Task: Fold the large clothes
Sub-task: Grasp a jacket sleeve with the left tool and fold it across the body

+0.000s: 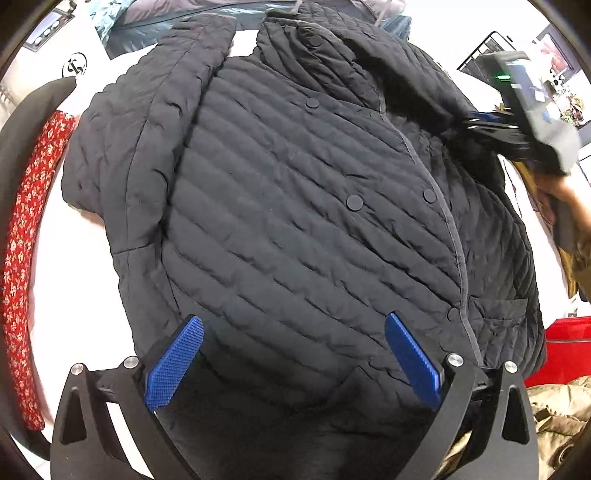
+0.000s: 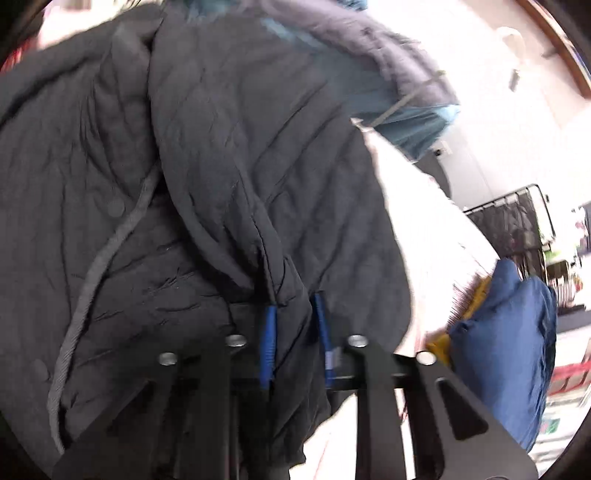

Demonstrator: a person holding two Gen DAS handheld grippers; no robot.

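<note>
A black quilted jacket [image 1: 295,206] lies front up on a white surface [image 1: 77,280], collar at the far end, snaps down its front. My left gripper [image 1: 293,350] is open, its blue pads [image 1: 173,362] spread just above the jacket's hem. My right gripper [image 2: 293,332] is shut on the jacket's right sleeve [image 2: 258,177] and holds it lifted over the body. The right gripper also shows in the left wrist view [image 1: 491,129] at the jacket's far right side.
A red floral garment [image 1: 26,258] lies along the left edge. Teal and grey clothes [image 1: 155,26] are piled beyond the collar. A red box [image 1: 565,350] and a camouflage garment [image 1: 554,421] sit at right. A blue garment [image 2: 509,343] lies right of the sleeve.
</note>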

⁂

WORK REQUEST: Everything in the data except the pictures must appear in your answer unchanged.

SOLUTION:
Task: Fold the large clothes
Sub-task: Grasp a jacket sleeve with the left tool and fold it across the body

+0.000s: 
+0.000s: 

Demonstrator: a person holding two Gen DAS handheld grippers; no robot.

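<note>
A black quilted jacket [image 1: 295,206] lies front up on a white surface [image 1: 77,280], collar at the far end, snaps down its front. My left gripper [image 1: 293,350] is open, its blue pads [image 1: 173,362] spread just above the jacket's hem. My right gripper [image 2: 293,332] is shut on the jacket's right sleeve [image 2: 258,177] and holds it lifted over the body. The right gripper also shows in the left wrist view [image 1: 491,129] at the jacket's far right side.
A red floral garment [image 1: 26,258] lies along the left edge. Teal and grey clothes [image 1: 155,26] are piled beyond the collar. A red box [image 1: 565,350] and a camouflage garment [image 1: 554,421] sit at right. A blue garment [image 2: 509,343] lies right of the sleeve.
</note>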

This answer is now finished.